## Work to complete
Copy the data exactly from the line that contains "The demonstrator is" through the line that contains "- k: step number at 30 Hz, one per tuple", keeping both end lines and leaving out everything else.

◇ ◇ ◇ ◇

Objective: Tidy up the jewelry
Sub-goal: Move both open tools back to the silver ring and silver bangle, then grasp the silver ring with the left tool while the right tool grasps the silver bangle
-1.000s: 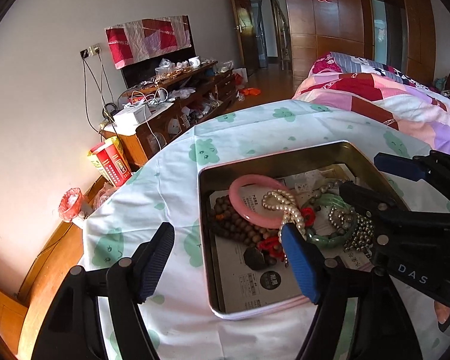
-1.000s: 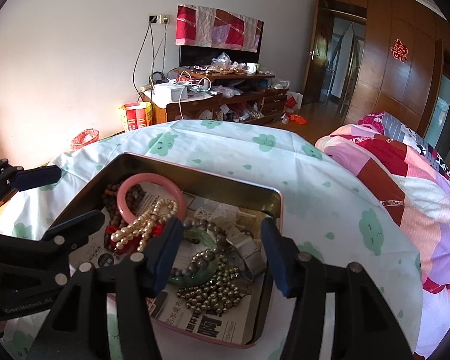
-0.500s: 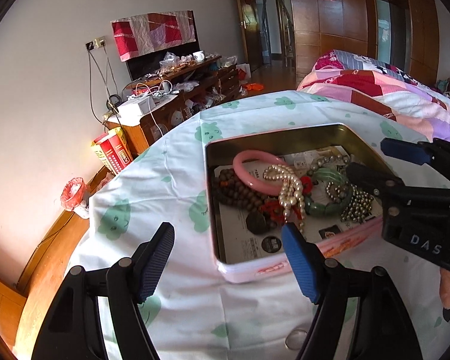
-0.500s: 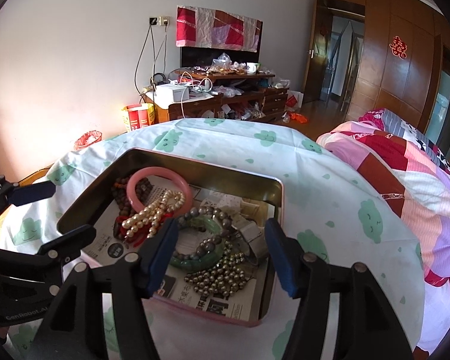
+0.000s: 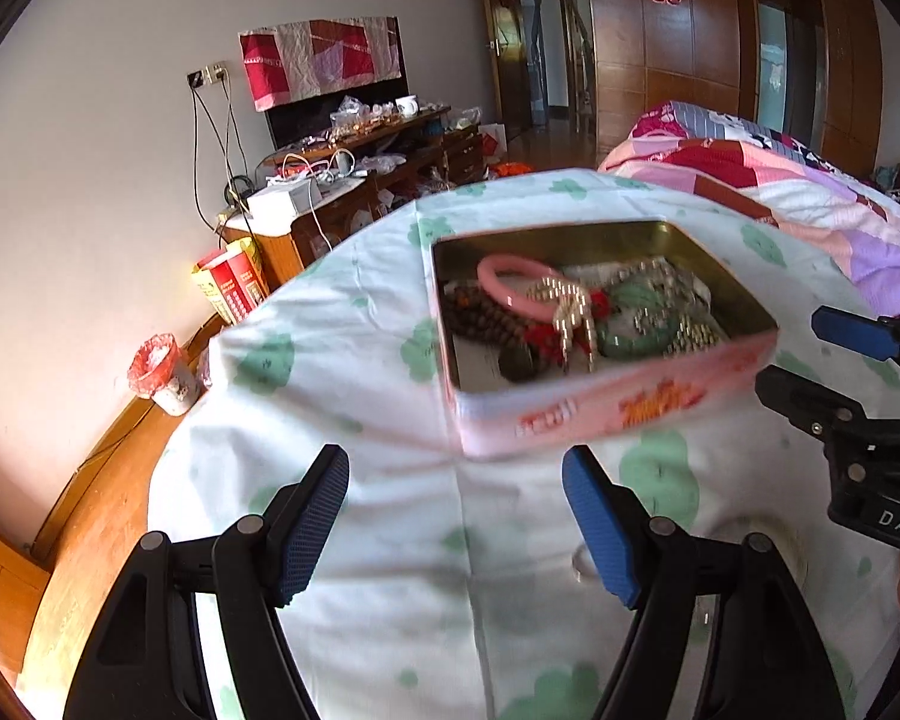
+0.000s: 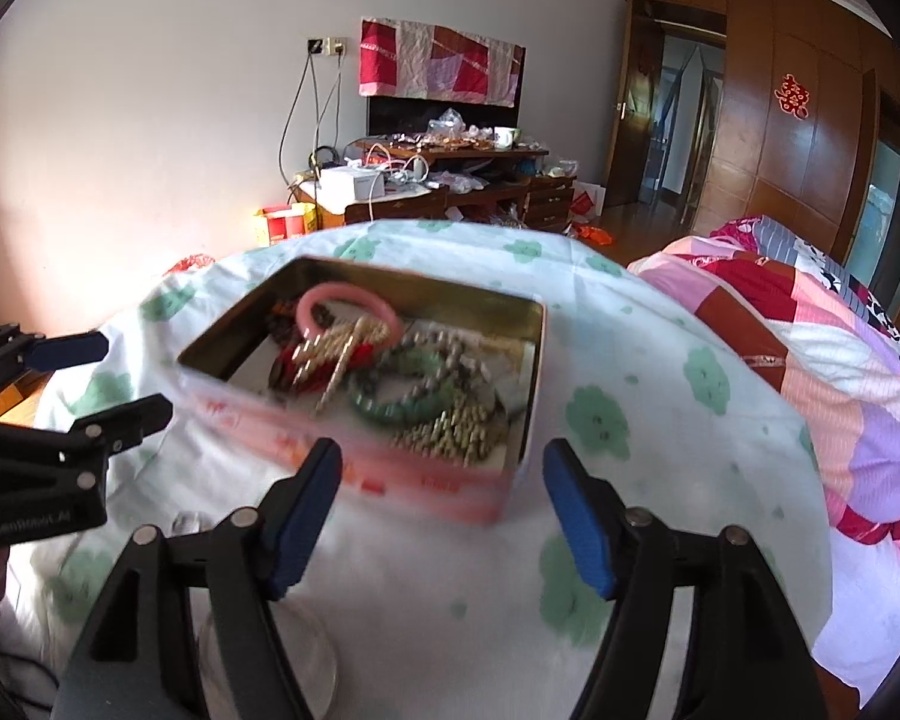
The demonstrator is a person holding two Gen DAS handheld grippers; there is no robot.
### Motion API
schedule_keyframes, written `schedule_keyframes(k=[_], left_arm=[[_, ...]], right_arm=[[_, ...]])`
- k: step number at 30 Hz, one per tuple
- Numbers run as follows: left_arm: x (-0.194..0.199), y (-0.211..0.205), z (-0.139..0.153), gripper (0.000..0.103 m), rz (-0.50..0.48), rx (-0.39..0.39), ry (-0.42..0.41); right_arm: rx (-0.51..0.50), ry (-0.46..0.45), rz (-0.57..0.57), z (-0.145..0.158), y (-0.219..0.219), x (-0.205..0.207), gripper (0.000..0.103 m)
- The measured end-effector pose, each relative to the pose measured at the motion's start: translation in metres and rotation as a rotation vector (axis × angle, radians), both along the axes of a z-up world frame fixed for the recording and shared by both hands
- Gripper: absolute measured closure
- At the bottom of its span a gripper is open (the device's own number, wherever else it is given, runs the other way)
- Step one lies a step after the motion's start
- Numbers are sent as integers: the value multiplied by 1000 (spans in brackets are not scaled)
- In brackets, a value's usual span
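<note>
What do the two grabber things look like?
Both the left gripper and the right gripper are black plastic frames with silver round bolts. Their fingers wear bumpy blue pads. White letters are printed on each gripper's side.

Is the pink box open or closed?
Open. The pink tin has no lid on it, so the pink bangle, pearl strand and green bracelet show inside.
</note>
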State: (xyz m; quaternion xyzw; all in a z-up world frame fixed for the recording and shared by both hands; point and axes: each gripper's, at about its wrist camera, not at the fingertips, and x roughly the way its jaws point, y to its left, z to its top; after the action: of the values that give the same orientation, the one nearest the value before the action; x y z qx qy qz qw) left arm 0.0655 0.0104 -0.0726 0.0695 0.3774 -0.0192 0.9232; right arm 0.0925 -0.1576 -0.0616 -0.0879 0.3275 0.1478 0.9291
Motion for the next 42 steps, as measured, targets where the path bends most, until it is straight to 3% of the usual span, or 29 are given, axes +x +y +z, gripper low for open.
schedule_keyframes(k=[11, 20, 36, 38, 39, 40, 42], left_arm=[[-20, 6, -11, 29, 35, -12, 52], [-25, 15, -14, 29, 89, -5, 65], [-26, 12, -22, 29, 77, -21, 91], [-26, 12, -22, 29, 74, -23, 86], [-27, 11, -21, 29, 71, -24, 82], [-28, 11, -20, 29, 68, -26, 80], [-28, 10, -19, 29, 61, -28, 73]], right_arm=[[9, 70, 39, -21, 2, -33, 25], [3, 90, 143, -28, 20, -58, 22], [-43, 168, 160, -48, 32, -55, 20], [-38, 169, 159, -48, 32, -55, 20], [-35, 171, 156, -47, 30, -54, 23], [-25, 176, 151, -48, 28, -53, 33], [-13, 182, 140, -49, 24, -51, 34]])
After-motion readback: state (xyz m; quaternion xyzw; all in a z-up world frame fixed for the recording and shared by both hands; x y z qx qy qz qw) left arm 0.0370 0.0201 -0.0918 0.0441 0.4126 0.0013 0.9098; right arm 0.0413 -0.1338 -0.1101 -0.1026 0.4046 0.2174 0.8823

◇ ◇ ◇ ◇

## Result of the task
The demonstrator is a person holding two Gen DAS handheld grippers; there is no robot.
### Motion API
schedule_keyframes, written `schedule_keyframes(k=[_], left_arm=[[_, ...]], right_arm=[[_, ...]])`
- k: step number at 30 Hz, one per tuple

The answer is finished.